Good news, and I'll be referencing this a bit: Cyberpunk RED does what you're after. (It does it *too much* for my taste, especially given the lack of mods, but it does do it. We won't ask the question of where the "Light Pistol" is to go with "Medium, Heavy, and Very Heavy" pistols.) Stripped back a fair bit from even core 2020, quite accessible. Still a lot of StuffTM if you want to have gear to latch into, but lighter than something like Shadowrun and covered most of its bases out of the gate. As a Media, I actually found it kind of hard to gear-porn at all because there just... wasn't a ton more gear I need right now (early on in the game) that I don't either already start with or is a sidegrade-y upgrade from what I have. I did package creation, though, along with our Rockergirl; the other three did full-detail creation and were able to gear-porn more, and our Solo has already figured out how to break the system over her sub-5-foot-tall spine with a cyberware combination.
In general I don't mind gear porn that serves a purpose, and I'll defend "multiple examples of pistols or whatever" as a design choice - as we come around to later in this whole post, it's another way of grounding into the setting. When you read the older Cyberpunk books and start looking at "who's making what" you can get pretty quick characterizations of corporations, and average people's interests & lifestyles. Especially Chromebook 2, which is unrepentant gear-porn for days that mostly doesn't even matter to players but does a shitload of setting building in the process. It does, however, undermine the actual playability of a system to fill it with that, and the game loop it incentivizes undercuts themes.

quote:

That said, I didn't really make the connection to Spire until I finally sat down and started reading sections from Heart. Shadowrun would probably benefit from having playbooks, based on the archetypes that have been prominently featured in every edition. It's not like it's actually a classless game, or that there's anything you'd want to do that doesn't fit into one of the archetypes. (By contrast, CP2020's Roles seem sketchy and with little or no mechanical support for actually playing a rock star, journalist, or capitalist.)

Well-made playbooks also sew the PCs into the setting, and Shadowrun should really lean more on its setting. Sure, it's often dismissed as silly. But again, using CP2020 for comparison, I've never seen people effortposting about how much Arasaka or Night City or Johnny Silverhand meant to their games, as opposed to the rep that Aztechnology, the Renraku Arcology, and Dodger have among Shadowrun fans.

(Edit: Most of the cyberpunk games I've seen in recent years are very setting-lite or create-your-own, so the only other game I could compare it to would be Eclipse Phase.)

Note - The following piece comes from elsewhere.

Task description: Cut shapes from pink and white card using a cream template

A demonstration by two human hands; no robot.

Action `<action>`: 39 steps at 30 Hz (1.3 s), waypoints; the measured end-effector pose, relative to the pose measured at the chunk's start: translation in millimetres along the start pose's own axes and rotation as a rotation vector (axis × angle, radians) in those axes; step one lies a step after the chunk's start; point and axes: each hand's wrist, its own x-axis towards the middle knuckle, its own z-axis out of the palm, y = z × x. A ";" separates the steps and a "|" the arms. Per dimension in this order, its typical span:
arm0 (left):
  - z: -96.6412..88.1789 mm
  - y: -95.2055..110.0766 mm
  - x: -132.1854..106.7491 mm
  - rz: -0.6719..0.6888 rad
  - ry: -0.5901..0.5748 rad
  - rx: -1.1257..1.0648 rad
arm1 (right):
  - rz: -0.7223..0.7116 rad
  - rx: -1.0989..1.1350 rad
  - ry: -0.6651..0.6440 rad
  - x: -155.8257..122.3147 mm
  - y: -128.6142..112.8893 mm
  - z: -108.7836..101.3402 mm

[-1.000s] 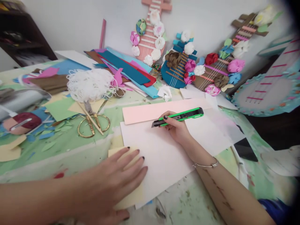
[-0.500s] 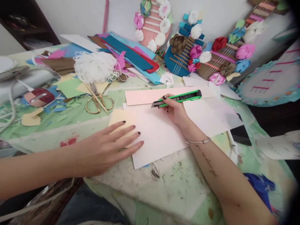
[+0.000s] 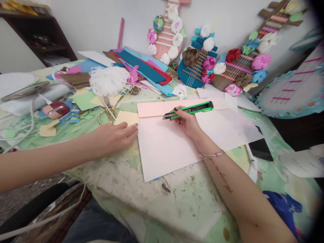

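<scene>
The person's right hand (image 3: 186, 123) is holding a green-and-black cutter (image 3: 202, 107) in a narrow grip, thumb and fingers closing around the front part of the handle. The blade (image 3: 167, 116) is projecting from that grip toward the left, above the far part of a white sheet (image 3: 159, 148) (whether its tip is touching the paper, one cannot tell). The sheet is lying beneath the right hand and extending from it toward the left and toward the person, its left edge ending just beside the left hand (image 3: 117, 137); so the right hand is being the nearer one to the sheet's far margin, and the left hand the nearer one to its left edge. The left grip is looking loosely bunched, its fingers lying against the near side of a cream paper piece (image 3: 128, 117); whether it is pinching anything, one cannot tell. The cutter's long axis is running roughly from left to right, the blade pointing left and slightly toward the person, the rear end pointing right and slightly away. The sheet's long axis is also running left to right, slanting away on the right. A peach strip (image 3: 150, 109) is lying lengthwise along its far side, nearly parallel with the cutter. All the papers are resting on the cloth-covered surface (image 3: 182, 195).
</scene>
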 end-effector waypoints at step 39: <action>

If the Street Samurai washed out of the Red Samurai, the Decker stole his cutting-edge deck from Mitsuhama, the Smuggler has contacts in the Sioux Nation, the Gang Member drifted away from the Universal Brotherhood before things got bad, etc. it sews them into the setting. Instead of being a freelance criminal, who has no friends, living alone in a lovely apartment, with a million bucks worth of military equipment. You could also give people a game-mechanical incentive to play a detective or gangbanger or rocker or something else that nobody plays because they don't cast spells or have a million bucks of military equipment drilled into their carcass.

Hey, guess what else our group are vets of and just finished up a campaign of? Eclipse Phase is goddamn awful to learn the setting for. Remember all that "establish the world for the average person" that I like talking about? PHS never did it. Ever. They wrote a space habitat book (okay, a third of a book) and dedicated the entire thing to environmental systems and security without ever touching on how people live! Eclipse Phase is a radically alien setting to the average person who's going to come into it. Even a touchstone like Altered Carbon (daily reminder gently caress RKM) is still leagues away from the free body-hopping post-scarcity environment Eclipse Phase concerns itself with, especially 2e which strips out all the support for normal Inner System play in the name of "streamlining". God forbid your new player plays an uplift. Yes, hello, I played an uplift. Turns out hands are nice actually.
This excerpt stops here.